In [1]:
%matplotlib inline
import numpy as np
import matplotlib.pyplot as plt
import pandas as pd

# Riemann Sums, Integration, and Messy Data

**Main problem.** You run a small lab analyzing ice cores from the Good Humor Glacier in Greenland. You keep the sample in a large $2\text{m}\times 2\text{m}\times 3\text{m}$ freezer. To make sure it is keeping the samples properly cold, you need to know its average temperature.
You task your grad student with measuring this and send them in with a digital thermometer. 
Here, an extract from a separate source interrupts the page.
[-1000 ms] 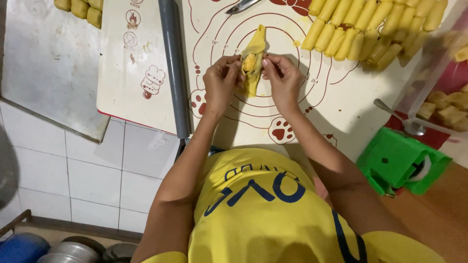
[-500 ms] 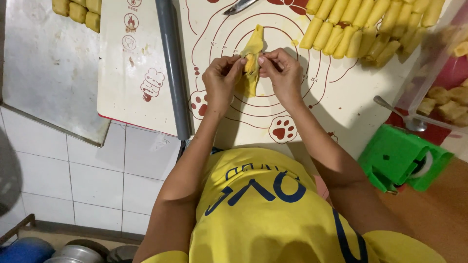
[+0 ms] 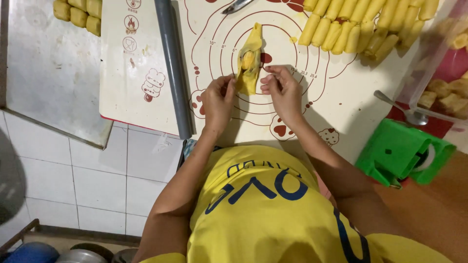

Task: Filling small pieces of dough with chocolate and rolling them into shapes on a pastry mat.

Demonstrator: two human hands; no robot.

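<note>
Head view, looking down over a yellow shirt (image 3: 273, 214).

- Yellow dough wrapper (image 3: 249, 61) is laid on the white baking mat (image 3: 321, 97), inside its printed red rings. A lump of yellow filling shows at the wrapper's middle, partly enclosed.
- Left hand (image 3: 218, 100) is pinched on the wrapper's near left edge; right hand (image 3: 282, 87) is pinched on the near right edge. Both are grasping the dough, fingers curled, neither released.
- Far tip of the wrapper is seen lying flat and pointed; the near end is being drawn together over the filling.

Progress, as judged: folding of this piece is under way, not finished; the filling remains visible and the seam is not closed.

- Finished rolls (image 3: 360, 24) are lined up in a long row at the mat's far right, touching one another. More pieces (image 3: 80, 12) are set on the metal tray (image 3: 48, 83) at far left. So a good many are taken as done.
- Grey rolling rod (image 3: 170, 68) lies on the mat, left of the hands.
- Clear container (image 3: 443, 73) with pale chunks and a spoon (image 3: 404, 109) stands at right, suggesting filling is left.
- Green plastic stool (image 3: 404, 153) is beside the worktop.
</note>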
They return with a data set of 60 temperature readings and report and an average reading of $20.565^\circ$. You take one look at the data and know immediately it is bunk. How? 

### Learning Objectives

At the conclusion of this workshop, you should be able to:
  - write a Riemann sum estimation of double and triple integrals using $\Sigma$-notation
  - use `numpy` to estimate an integral using a number of different schema
  - use `pandas` to view, sort, and do some simple filtering of a data set
  - explore a few regression models via `scikit-learn`

Recall that a Riemann sum for a double integral has the form 

$$\iint_D f \,dA \approx \sum_{i,j} f(x_{ij}^*,y_{ij}^*) \Delta A_{ij}$$

where $(x_{ij}^*,y_{ij}^*)$ is a point in the rectangle with indices $i,j$ and $\Delta A_{ij}$ is its area.

## Northeast Rule

In the case that our domain is the rectangle $[a,b]\times [c,d]$ is divided into $n^2$ subrectangles and we use the "northeast" corner of each rectangle as our sample point, this can be further specified with $\Delta x = \frac{b-a}{n}, \Delta y = \frac{d-c}{n}$,  

$$\sum_{i=1}^n \sum_{j=1}^n f\left( a + i \Delta x,c + j \Delta y \right) \Delta x \Delta y$$

We implement this as follows.

In [3]:
def northeast_rule(f,a,b,c,d,n):
    '''An approximation of the integral of f over domain (a,b) x (c,d) by n^2 rectangles using 
    the upper-right corner as the sample point.'''
    dx = (b-a) / n
    dy = (d-c) / n
    return sum([f(a + i * dx,c + j * dy) for i in range(1,n+1) for j in range(1,n+1)])*dx*dy

Now, we test it by approximating $$\int_0^1 \int_0^1 \left(x^2 + y^2 \right) \,dy\,dx.$$

**Quick Exercise**. What is the exact answer?

In [5]:
def p(x,y): return x**2 + y**2
    
northeast_rule(p,0,1,0,1,1000)

0.6676670000000015

## Exercise 1.
Implement the Riemann sum using the "southeast" corner as sample point.

In [6]:
def southeast_rule(f,a,b,c,d,n):
    '''An approximation of the integral of f over domain (a,b) x (c,d) by n^2 rectangles using 
    the lower-left corner as the sample point.'''
    ### BEGIN SOLUTION
    dx = (b-a) / n
    dy = (d-c) / n
    return sum([f(a + i * dx,c + j * dy) for i in range(1,n+1) for j in range(n)])*dx*dy
    ### END SOLUTION

In [8]:
southeast_rule(p,0,1,0,1,1000)

0.6666670000000005

## Exercise 2.

Now implement the sum with the middle point of the rectangle.

In [9]:
def midpoint_rule(f,a,b,c,d,n):
    '''An approximation of the integral of f over domain (a,b) x (c,d) by n^2 rectangles.'''
    ### BEGIN SOLUTION
    dx = (b-a) / n
    dy = (d-c) / n
    return sum([f(a + (i+1/2) * dx,c + (j+1/2) * dy) for i in range(n) for j in range(n)])*dx*dy
    ###END SOLUTION

In [11]:
midpoint_rule(p,0,1,0,1,1000)

0.6666665000000263

## Exercise 3.

To cut down on variables, in the above, both axes were divided into an equal number of subintervals, but of course, we can treat each axis independently. 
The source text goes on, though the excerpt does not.